Reviewed by Danielle Ellis, B.Sc.Sep 23 2024
An international group of researchers from the Renewable Energy System Laboratory and the Energy ICT Research Department at the Korea Institute of Energy Research developed key technologies to implement “Urban Electrification” utilizing artificial intelligence. The research was published in the journal Sustainable Cities and Society.
Urban electrification seeks to change urban energy systems by reducing the use of fossil fuels and introducing renewable energy sources, such as solar technology, into buildings. This idea is being pushed as a crucial tactic in the US and Europe for reaching carbon neutrality and developing sustainable urban settings, even though it is comparatively unknown in the Republic of Korea.
Fossil fuels can readily be used to modify the energy supply in classic urban models to fulfill power demand.
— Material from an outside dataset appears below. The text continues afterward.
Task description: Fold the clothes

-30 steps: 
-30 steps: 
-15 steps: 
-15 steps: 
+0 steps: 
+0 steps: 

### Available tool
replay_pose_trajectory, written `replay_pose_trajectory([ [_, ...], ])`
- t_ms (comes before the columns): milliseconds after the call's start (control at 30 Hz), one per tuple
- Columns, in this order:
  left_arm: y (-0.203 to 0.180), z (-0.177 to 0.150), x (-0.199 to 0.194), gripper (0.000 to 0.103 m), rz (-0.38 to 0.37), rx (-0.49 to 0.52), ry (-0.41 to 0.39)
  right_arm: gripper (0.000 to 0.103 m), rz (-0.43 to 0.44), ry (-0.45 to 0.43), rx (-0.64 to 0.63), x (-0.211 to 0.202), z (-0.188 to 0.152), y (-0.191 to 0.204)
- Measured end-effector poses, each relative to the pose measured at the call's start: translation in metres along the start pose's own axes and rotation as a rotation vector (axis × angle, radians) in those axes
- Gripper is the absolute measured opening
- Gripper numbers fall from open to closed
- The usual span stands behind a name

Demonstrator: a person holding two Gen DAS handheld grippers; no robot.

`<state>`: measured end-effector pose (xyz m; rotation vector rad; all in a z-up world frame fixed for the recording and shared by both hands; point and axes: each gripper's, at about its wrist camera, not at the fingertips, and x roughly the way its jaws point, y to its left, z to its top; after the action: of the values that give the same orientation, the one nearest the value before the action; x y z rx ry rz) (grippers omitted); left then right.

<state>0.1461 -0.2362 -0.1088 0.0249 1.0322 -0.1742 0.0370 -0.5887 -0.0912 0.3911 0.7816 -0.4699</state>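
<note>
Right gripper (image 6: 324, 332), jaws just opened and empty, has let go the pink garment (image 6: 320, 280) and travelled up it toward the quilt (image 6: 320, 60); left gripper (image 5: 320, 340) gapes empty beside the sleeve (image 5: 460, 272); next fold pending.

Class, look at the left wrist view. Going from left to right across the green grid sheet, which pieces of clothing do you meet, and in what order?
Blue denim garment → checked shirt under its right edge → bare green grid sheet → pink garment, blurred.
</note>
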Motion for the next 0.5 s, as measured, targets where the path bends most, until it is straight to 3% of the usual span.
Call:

However, in electrified cities, a strong reliance on renewable energy causes more weather-related fluctuations in the energy supply. This leads to imbalances in the amount of electricity consumed by different buildings and complicates the power grid's ability to operate steadily.
Specifically, abrupt cold snaps and intense heat waves are examples of Low-Probability High-Impact Events (LPHI) that can sharply raise energy demand while limiting energy production. These occurrences seriously threaten the stability of the urban electrical infrastructure and could result in widespread blackouts.
To address concerns with power grid stability, the research team created an energy management algorithm based on AI analysis and integrated it into a system. When compared to traditional approaches, the new system's demonstration revealed an 18% reduction in electricity expenses.
Using artificial intelligence (AI), the research team first examined patterns of energy use by building types and patterns of renewable energy output. They also uncovered the intricate relationships between the electricity grid and several complicated factors, including weather, human behavior, and the size and state of operation of renewable energy installations.
They found, notably, that Low-Probability High-Impact Events, which happen on average only 1.7 days annually (or around 0.5% of the time), significantly affect the power grid's overall stability and operating expenses.
An algorithm and a system are constructed using content analysis. The algorithm efficiently controls peak demand and peak energy production while optimizing energy sharing among buildings. The system responds to Low-Probability High-Impact Events in addition to preserving daily energy balance. This feature guarantees the stability of the power grid even under dire circumstances.
When implemented in a community-scale real-world context that replicated urban electrification, the designed system achieved an energy self-sufficiency rate of 38% and a self-consumption rate of 58%.
Compared to buildings without the system, which had a 30% self-consumption rate and a 20% self-sufficiency rate, this is a major increase. Additionally, this application significantly increased the reliability of the power system and reduced electricity expenditures by 18%.
In particular, the demonstration's annual energy usage of 107 MWh was seven times higher than studies based on simulations carried out by eminent international organizations. This greatly expands the system's potential for use in actual urban settings.
The results of this study demonstrate that AI can enhance the efficiency of urban electrification and address power grid stability issues, while also highlighting the importance of managing Low-Probability High-Impact Events, by applying this system to various urban environments in the future, we can improve energy efficiency and enhance grid stability, ultimately making a significant contribution to achieving carbon neutrality.
Dr. Gwangwoo Han, Study Lead Author and Researcher, ICT Research Department, Korea Institute of Energy Research
The study was conducted as part of the Korea Institute of Energy Research’s (KIER) R&D projects.
Journal Reference:
Han, G., et al. (2024) Analysis of grid flexibility in 100% electrified urban energy community: A year-long empirical study. Sustainable Cities and Society. doi.org/10.1016/j.scs.2024.105648.